**Exercise goal:**
Once the line with "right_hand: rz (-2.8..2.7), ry" is found in the data, output it and each following line exactly, up to and including the line with "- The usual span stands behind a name", and nothing before or after.

-=-=-

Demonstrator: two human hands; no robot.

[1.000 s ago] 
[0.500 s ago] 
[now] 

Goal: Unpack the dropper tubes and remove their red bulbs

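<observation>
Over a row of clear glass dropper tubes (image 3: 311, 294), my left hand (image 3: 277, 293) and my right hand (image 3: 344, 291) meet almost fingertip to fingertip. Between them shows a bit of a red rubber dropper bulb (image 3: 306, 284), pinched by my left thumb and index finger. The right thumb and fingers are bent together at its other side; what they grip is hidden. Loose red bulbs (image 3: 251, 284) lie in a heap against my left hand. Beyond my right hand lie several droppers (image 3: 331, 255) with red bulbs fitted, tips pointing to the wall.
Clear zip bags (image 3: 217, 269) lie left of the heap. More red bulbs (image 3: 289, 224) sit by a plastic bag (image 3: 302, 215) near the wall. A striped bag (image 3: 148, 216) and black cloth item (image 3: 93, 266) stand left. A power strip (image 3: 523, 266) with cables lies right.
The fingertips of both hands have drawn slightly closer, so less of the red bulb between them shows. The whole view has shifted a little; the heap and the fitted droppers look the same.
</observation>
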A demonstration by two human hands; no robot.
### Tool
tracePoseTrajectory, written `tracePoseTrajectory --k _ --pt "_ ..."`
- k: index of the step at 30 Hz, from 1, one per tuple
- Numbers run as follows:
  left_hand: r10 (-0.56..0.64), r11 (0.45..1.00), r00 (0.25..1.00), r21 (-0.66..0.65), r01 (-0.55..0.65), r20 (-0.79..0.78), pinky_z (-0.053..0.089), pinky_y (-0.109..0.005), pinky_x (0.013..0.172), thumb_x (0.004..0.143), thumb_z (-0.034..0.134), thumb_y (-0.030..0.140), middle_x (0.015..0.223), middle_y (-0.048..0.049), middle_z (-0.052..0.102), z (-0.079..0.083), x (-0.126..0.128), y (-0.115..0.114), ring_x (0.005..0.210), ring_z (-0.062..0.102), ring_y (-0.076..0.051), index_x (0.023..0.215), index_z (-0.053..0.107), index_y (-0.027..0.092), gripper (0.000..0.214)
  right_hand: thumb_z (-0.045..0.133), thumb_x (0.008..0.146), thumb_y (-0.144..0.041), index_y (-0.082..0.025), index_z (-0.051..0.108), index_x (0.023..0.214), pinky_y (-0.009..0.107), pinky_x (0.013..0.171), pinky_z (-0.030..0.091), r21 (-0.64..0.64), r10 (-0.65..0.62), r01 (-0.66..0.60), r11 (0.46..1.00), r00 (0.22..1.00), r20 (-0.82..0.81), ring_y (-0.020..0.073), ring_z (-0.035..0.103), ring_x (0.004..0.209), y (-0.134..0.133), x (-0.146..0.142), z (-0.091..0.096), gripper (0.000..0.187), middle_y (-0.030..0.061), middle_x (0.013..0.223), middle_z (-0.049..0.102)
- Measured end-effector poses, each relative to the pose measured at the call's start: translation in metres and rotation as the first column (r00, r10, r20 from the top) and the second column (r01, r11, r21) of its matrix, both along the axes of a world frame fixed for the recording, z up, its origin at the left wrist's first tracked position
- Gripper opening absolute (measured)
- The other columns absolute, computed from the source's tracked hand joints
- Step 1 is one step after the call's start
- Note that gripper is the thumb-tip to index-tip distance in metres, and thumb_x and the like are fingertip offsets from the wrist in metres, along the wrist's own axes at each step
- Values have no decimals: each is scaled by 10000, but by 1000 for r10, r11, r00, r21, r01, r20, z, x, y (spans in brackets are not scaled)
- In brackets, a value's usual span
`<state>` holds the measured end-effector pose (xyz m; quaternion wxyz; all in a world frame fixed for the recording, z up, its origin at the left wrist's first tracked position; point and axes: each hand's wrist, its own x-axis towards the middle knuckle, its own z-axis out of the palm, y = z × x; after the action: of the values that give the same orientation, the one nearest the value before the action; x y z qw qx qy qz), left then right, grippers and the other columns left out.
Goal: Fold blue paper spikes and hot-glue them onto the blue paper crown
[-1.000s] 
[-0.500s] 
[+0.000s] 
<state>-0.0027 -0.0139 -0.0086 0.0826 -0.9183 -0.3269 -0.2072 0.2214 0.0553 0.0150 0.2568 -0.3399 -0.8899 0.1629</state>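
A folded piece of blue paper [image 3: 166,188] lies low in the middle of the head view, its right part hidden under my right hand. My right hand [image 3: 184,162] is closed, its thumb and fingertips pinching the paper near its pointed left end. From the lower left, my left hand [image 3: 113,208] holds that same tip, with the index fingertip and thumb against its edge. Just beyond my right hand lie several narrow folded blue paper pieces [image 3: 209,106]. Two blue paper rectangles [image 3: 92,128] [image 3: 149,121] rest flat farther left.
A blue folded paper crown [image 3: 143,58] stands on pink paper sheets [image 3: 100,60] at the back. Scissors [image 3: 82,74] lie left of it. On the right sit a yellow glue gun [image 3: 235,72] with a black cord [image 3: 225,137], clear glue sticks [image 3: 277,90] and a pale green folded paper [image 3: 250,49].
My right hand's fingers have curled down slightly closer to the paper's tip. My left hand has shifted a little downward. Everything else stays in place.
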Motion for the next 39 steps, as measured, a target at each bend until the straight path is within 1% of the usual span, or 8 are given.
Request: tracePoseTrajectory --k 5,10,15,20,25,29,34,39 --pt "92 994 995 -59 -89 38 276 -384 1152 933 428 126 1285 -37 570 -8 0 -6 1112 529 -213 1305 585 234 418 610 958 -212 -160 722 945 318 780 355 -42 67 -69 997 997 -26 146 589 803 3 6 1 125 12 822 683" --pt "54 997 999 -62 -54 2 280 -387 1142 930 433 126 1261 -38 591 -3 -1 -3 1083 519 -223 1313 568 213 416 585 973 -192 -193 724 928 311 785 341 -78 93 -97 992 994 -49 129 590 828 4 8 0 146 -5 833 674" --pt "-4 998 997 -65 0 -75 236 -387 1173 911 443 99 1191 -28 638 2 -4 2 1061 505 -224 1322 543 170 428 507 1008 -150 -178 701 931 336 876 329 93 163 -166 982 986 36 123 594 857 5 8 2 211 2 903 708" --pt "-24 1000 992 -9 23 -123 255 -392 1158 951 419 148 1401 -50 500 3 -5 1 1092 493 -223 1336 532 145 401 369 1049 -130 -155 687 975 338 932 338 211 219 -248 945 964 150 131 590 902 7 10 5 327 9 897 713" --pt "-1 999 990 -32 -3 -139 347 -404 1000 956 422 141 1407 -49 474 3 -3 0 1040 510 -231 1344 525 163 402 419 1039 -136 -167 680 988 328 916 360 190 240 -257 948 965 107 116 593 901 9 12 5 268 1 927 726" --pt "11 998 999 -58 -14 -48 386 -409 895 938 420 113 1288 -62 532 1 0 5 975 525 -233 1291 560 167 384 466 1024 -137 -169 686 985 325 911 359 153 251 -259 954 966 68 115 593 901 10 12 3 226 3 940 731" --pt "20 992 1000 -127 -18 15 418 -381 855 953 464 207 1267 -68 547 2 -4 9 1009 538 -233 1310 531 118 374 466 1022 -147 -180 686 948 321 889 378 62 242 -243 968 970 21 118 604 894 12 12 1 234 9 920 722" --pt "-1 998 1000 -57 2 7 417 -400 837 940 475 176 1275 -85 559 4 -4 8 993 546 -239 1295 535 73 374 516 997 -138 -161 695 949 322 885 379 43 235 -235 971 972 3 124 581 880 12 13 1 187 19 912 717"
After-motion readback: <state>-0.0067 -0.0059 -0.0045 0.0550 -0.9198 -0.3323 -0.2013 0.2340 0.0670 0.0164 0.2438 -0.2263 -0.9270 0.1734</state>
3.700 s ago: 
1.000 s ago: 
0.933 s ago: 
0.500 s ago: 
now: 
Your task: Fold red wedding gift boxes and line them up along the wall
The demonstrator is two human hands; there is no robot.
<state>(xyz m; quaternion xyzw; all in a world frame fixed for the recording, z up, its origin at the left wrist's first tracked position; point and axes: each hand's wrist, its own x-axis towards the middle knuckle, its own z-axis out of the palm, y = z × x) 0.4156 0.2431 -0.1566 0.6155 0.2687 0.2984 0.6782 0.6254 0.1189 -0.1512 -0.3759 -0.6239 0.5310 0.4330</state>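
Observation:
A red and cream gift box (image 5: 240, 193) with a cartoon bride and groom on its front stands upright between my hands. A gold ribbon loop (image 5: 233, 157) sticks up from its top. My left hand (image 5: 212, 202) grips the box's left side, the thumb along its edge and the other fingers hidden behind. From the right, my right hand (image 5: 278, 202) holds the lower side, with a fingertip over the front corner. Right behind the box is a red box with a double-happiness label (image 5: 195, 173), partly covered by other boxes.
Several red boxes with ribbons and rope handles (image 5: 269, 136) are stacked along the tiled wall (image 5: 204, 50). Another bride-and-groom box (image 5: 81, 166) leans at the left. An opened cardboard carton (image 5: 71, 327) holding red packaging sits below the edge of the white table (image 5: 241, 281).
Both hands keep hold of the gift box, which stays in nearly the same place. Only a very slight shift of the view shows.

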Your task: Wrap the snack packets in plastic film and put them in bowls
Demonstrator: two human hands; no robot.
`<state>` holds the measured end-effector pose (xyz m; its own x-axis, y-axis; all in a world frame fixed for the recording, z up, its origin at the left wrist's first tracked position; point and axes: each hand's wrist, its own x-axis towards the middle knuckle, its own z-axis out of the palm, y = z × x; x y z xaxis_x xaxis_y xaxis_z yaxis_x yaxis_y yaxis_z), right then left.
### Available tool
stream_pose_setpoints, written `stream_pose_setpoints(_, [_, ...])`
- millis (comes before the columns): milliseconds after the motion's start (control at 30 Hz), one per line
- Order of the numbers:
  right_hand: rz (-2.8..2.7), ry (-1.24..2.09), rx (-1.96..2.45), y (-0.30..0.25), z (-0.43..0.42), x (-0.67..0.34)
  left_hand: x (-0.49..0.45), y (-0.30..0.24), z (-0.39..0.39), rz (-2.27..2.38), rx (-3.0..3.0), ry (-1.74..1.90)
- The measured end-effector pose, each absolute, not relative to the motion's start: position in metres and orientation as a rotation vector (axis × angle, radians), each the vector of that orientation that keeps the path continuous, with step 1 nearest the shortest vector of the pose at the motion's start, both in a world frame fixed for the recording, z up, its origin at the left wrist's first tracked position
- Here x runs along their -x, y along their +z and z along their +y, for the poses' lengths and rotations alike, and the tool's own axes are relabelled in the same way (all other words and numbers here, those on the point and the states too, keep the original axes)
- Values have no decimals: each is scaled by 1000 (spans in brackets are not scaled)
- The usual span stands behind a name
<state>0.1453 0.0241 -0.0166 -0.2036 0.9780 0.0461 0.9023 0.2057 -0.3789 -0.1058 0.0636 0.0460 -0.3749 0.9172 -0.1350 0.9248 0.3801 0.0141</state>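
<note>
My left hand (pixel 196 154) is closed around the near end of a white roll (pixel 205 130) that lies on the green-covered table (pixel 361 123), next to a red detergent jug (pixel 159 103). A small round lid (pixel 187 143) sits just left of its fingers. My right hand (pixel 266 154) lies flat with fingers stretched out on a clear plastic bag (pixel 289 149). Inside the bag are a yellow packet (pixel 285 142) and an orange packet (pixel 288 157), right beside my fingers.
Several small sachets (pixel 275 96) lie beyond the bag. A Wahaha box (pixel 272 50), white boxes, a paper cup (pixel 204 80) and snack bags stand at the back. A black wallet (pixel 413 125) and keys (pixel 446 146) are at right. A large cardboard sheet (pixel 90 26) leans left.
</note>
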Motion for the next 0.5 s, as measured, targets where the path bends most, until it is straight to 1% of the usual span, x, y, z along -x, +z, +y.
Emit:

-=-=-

**Response:**
  right_hand: rz (-2.8..2.7), ry (-1.24..2.09), rx (-1.96..2.45), y (-0.30..0.25), z (-0.43..0.42), x (-0.67..0.34)
  left_hand: x (-0.49..0.45), y (-0.30..0.24), z (-0.39..0.39), rz (-2.27..2.38), rx (-3.0..3.0), ry (-1.74..1.90)
- The measured end-effector pose, each absolute, not relative to the motion's start: position in metres and orientation as a rotation vector (axis × angle, radians), each the vector of that orientation that keeps the path continuous, with step 1 nearest the shortest vector of the pose at the motion's start, both in a world frame fixed for the recording, z up, its origin at the left wrist's first tracked position
- Here x runs along their -x, y along their +z and z along their +y, for the poses' lengths and rotations alike, and the tool's own axes are relabelled in the same way (all other words and numbers here, those on the point and the states too, keep the original axes)
- Values have no decimals: each is scaled by 1000 (spans in brackets are not scaled)
- The usual span stands behind a name

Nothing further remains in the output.